Implementation:Hiyouga LLaMA Factory KTransformers Integration
| Knowledge Sources | |
|---|---|
| Domains | Model Loading, CPU-GPU Hybrid Inference |
| Last Updated | 2026-02-06 19:00 GMT |
Overview
Integrates KTransformers for CPU/GPU hybrid model loading, enabling efficient inference and fine-tuning of very large models by offloading expert layers to CPU using optimized GGUF-based kernels.
Description
This module provides three functions for KTransformers integration. load_kt_pretrained_model loads models using KTransformers' custom model implementations for supported architectures (DeepSeek V2/V3, Qwen2Moe, Qwen3Moe, Llama, Mixtral), instantiates them on a meta device, and then applies GGUF-based kernel optimization and weight loading via optimize_and_load_gguf. get_kt_peft_model wraps a pretrained model with KTransformers-specific PEFT (Parameter-Efficient Fine-Tuning) support. load_kt_peft_model loads pre-trained LoRA adapters from either GGUF or SafeTensor formats, injecting LoRA layers and mapping adapter weight keys to model parameters. The module also configures attention implementations per-architecture and supports long-context mode for Llama models.
Usage
Use this module when training or running inference on very large MoE models (e.g., DeepSeek V3, Qwen3 MoE) that exceed single-GPU memory by leveraging CPU offloading.

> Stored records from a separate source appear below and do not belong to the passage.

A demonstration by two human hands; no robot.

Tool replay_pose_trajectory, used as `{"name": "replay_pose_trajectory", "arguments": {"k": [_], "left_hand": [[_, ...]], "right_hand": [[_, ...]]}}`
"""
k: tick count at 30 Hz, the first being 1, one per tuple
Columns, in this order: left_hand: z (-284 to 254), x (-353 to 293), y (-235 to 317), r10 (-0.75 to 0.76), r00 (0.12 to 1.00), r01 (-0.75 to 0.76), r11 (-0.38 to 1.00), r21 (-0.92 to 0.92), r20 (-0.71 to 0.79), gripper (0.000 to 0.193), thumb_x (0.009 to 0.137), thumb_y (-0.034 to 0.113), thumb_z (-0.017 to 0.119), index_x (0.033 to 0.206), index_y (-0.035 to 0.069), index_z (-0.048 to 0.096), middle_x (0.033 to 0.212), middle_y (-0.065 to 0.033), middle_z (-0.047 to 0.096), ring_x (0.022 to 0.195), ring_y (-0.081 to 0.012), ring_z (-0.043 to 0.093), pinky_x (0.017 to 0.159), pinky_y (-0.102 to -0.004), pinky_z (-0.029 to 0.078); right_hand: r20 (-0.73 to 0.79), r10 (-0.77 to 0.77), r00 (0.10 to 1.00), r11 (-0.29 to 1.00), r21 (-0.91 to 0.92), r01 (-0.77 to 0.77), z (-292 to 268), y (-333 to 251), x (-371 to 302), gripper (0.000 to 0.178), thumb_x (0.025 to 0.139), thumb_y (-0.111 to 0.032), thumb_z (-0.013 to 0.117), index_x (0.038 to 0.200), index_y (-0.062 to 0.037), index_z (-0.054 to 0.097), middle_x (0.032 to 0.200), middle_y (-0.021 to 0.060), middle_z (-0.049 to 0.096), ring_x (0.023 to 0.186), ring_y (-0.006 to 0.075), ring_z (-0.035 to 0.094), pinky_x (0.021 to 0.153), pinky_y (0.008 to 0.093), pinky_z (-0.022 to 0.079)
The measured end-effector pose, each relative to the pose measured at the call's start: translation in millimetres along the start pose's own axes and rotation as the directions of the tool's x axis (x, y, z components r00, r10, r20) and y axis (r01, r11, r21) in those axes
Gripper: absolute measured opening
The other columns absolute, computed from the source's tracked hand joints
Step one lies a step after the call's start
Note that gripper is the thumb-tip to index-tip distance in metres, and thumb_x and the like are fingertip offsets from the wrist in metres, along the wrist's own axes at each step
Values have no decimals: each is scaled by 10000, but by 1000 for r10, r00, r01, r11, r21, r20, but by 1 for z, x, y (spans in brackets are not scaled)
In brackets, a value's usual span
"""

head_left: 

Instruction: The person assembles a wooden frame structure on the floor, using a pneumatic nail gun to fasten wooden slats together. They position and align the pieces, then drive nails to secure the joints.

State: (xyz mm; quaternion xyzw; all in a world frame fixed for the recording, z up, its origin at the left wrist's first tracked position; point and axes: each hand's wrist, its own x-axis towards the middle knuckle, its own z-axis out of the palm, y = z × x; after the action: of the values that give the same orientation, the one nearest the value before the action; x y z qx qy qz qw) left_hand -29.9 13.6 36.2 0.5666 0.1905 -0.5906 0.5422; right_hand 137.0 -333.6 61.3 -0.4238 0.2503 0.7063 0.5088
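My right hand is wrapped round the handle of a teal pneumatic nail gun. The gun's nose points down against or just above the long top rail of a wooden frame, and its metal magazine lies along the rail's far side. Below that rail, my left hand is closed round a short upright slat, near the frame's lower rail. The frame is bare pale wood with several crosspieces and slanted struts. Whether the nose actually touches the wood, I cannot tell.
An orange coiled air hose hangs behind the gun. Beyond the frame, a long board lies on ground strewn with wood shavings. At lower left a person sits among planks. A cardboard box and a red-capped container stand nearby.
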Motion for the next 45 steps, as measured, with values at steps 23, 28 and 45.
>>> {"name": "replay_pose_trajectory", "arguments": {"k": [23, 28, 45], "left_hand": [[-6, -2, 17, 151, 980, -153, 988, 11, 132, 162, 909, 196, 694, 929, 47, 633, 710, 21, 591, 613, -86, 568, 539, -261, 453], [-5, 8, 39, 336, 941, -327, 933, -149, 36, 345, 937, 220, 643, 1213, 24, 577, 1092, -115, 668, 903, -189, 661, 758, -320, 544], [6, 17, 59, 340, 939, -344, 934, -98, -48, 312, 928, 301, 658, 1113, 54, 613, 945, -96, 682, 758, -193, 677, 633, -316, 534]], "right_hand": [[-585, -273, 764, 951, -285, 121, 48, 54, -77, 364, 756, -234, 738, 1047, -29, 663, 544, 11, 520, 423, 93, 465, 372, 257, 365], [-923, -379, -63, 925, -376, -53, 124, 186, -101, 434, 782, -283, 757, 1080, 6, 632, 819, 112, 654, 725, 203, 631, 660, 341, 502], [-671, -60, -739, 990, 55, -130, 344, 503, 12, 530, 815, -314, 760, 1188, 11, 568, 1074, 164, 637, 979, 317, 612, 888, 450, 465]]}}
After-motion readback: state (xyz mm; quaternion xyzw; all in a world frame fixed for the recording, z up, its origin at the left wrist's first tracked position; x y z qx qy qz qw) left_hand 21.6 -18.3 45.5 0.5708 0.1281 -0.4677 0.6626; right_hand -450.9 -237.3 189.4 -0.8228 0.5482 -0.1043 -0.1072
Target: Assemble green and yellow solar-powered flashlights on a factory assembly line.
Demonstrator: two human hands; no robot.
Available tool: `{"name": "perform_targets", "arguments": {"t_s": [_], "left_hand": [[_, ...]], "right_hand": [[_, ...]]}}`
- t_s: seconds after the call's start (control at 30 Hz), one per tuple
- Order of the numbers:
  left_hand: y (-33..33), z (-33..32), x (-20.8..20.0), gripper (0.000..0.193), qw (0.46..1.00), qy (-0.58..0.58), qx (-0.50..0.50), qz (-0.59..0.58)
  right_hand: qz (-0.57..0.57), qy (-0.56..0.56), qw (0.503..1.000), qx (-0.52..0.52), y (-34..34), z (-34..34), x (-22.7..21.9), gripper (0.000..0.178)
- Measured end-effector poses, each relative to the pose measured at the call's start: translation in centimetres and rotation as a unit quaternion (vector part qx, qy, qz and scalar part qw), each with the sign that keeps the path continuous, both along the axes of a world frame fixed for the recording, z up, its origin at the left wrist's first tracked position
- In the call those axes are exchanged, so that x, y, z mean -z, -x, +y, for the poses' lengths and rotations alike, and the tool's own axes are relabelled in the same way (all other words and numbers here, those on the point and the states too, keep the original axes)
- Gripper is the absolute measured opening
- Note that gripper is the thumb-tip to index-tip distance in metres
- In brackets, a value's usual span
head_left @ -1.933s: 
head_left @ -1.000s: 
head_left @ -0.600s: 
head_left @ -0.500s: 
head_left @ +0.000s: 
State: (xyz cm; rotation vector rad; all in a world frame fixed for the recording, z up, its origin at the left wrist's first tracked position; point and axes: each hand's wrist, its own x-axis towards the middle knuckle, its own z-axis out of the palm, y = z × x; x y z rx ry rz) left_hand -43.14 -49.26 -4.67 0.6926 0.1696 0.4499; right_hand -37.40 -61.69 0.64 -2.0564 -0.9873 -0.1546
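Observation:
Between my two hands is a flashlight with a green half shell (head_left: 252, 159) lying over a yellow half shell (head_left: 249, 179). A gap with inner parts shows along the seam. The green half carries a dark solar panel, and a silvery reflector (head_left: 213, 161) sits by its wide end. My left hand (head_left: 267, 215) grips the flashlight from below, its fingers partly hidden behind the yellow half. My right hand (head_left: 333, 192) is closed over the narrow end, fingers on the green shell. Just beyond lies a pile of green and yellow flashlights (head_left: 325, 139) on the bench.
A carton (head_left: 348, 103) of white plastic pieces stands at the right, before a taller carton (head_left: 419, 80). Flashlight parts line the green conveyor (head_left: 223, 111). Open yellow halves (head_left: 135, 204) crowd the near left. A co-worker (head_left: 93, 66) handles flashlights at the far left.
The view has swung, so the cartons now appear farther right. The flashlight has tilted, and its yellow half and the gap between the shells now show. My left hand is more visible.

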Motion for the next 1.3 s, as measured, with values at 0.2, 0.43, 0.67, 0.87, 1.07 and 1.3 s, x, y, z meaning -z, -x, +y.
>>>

Enable KTransformers via the use_kt model argument and provide a kt_optimize_rule YAML configuration file specifying the optimization rules.
Code Reference
Source Location
- Repository: Hiyouga_LLaMA_Factory
- File: src/llamafactory/model/model_utils/ktransformers.py
- Lines: 1-154
Signature
def _get_kt_kwargs(
config: "PretrainedConfig",
model_name_or_path: str,
model_args: "ModelArguments",
finetuning_args: "FinetuningArguments",
) -> dict[str, Any]:
...
def load_kt_pretrained_model(
config: "PretrainedConfig",
model_args: "ModelArguments",
) -> "PreTrainedModel":
...
def get_kt_peft_model(
model: "PreTrainedModel",
peft_kwargs: dict[str, Any],
) -> "PreTrainedModel":
...
def load_kt_peft_model(
model_args: "ModelArguments",
model: "PreTrainedModel",
) -> "PreTrainedModel":
...
Import
from llamafactory.model.model_utils.ktransformers import load_kt_pretrained_model, get_kt_peft_model, load_kt_peft_model
I/O Contract
Inputs
| Name | Type | Required | Description |
|---|---|---|---|
| config | PretrainedConfig | Yes | Model configuration object |
| model_args | ModelArguments | Yes | Model arguments including model_name_or_path, kt_optimize_rule, cpu_infer, chunk_size, mode, and trust_remote_code |
| finetuning_args | FinetuningArguments | Yes (for _get_kt_kwargs) | Finetuning arguments including finetuning_type |
| model | PreTrainedModel | Yes (for get_kt_peft_model, load_kt_peft_model) | Previously loaded pretrained model |
| peft_kwargs | dict[str, Any] | Yes (for get_kt_peft_model) | PEFT configuration dictionary for LoRA setup |
Outputs
| Name | Type | Description |
|---|---|---|
| model | PreTrainedModel | KTransformers-optimized model with GGUF kernels loaded and ready for training or inference |
Usage Examples
from llamafactory.model.model_utils.ktransformers import load_kt_pretrained_model
# Load a DeepSeek V3 model with KTransformers CPU/GPU hybrid
# Requires: model_args.use_kt = True, model_args.kt_optimize_rule = "path/to/rules.yaml"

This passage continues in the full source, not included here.